Task details: Each record is to be copied exactly as written.

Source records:

[Start of section]

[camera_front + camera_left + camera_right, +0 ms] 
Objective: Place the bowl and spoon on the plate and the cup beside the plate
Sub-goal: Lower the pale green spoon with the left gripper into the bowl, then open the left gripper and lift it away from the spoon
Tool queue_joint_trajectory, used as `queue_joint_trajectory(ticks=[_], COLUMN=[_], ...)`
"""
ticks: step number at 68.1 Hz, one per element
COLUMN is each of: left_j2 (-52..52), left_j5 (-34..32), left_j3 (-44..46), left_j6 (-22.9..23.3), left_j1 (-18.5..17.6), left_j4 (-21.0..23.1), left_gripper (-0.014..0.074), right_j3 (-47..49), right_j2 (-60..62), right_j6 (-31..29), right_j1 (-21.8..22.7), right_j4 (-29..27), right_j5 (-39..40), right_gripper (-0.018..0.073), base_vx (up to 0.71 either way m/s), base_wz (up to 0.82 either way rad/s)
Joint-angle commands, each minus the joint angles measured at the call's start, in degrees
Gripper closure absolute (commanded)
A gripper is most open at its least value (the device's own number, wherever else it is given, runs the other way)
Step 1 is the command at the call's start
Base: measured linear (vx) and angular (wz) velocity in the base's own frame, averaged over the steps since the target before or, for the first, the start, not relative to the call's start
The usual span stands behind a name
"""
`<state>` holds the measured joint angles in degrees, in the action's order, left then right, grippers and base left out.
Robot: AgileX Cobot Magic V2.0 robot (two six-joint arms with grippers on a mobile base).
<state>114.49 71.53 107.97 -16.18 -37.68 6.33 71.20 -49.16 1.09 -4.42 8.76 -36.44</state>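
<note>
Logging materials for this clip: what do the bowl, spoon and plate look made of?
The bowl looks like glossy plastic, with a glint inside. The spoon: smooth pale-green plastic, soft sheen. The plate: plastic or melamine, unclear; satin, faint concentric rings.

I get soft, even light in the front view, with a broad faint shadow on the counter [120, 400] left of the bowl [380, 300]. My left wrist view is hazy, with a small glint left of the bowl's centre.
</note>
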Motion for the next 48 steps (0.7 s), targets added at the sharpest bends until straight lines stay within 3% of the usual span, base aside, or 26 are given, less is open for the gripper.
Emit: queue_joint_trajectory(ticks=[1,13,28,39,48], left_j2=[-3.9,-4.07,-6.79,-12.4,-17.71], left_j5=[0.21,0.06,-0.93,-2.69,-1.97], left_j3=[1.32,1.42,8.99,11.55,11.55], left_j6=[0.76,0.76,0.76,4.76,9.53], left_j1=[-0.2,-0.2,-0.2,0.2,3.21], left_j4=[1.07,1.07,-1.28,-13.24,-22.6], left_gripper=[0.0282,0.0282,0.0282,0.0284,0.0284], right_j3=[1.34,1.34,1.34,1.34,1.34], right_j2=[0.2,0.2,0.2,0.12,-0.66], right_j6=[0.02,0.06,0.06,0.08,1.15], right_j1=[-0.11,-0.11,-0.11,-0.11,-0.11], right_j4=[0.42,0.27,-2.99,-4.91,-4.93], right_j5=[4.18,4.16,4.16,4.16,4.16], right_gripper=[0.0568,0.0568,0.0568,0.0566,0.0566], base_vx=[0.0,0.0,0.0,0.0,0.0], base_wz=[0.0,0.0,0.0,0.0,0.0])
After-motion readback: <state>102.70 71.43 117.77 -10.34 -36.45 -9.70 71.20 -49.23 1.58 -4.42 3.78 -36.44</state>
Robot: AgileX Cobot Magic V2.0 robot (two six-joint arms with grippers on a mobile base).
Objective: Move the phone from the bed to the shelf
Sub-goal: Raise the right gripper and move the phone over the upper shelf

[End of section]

Written response:
[camera_front + camera_left + camera_right, +0 ms] 
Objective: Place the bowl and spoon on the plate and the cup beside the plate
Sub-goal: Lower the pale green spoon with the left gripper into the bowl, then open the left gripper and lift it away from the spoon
Tool queue_joint_trajectory, used as `queue_joint_trajectory(ticks=[_], COLUMN=[_], ...)`
"""
ticks: step number at 68.1 Hz, one per element
COLUMN is each of: left_j2 (-52..52), left_j5 (-34..32), left_j3 (-44..46), left_j6 (-22.9..23.3), left_j1 (-18.5..17.6), left_j4 (-21.0..23.1), left_gripper (-0.014..0.074), right_j3 (-47..49), right_j2 (-60..62), right_j6 (-31..29), right_j1 (-21.8..22.7), right_j4 (-29..27), right_j5 (-39..40), right_gripper (-0.018..0.073), base_vx (up to 0.71 either way m/s), base_wz (up to 0.82 either way rad/s)
Joint-angle commands, each minus the joint angles measured at the call's start, in degrees
Gripper closure absolute (commanded)
A gripper is most open at its least value (the device's own number, wherever else it is given, runs the other way)
Step 1 is the command at the call's start
Base: measured linear (vx) and angular (wz) velocity in the base's own frame, averaged over the steps since the target before or, for the first, the start, not relative to the call's start
The usual span stands behind a name
"""
`<state>` holds the measured joint angles in degrees, in the action's order, left then right, grippers and base left out.
Robot: AgileX Cobot Magic V2.0 robot (two six-joint arms with grippers on a mobile base).
<state>114.49 71.53 107.97 -16.18 -37.68 6.33 71.20 -49.16 1.09 -4.42 8.76 -36.44</state>
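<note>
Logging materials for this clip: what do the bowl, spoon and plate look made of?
The bowl looks like glossy plastic, with a glint inside. The spoon: smooth pale-green plastic, soft sheen. The plate: plastic or melamine, unclear; satin, faint concentric rings.

I get soft, even light in the front view, with a broad faint shadow on the counter [120, 400] left of the bowl [380, 300]. My left wrist view is hazy, with a small glint left of the bowl's centre.
</note>
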Motion for the next 48 steps (0.7 s), targets added at the sharpest bends until straight lines stay within 3% of the usual span, base aside, or 26 are given, less is open for the gripper.
Emit: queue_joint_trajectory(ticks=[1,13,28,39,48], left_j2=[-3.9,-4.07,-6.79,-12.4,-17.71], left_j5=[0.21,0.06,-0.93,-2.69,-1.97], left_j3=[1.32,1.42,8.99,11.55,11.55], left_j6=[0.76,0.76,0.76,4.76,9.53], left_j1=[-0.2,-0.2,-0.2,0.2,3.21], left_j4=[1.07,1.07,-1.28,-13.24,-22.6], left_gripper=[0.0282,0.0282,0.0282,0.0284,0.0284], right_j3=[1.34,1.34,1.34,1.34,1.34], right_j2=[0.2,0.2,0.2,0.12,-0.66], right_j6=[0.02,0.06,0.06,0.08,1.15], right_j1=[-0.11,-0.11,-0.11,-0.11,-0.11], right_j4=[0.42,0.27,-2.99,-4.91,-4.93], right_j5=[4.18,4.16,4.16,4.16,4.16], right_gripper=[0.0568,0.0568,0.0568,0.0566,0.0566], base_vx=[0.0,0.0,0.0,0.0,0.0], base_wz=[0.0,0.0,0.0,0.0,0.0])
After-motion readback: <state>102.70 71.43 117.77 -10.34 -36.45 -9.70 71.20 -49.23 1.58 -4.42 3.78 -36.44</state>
Robot: AgileX Cobot Magic V2.0 robot (two six-joint arms with grippers on a mobile base).
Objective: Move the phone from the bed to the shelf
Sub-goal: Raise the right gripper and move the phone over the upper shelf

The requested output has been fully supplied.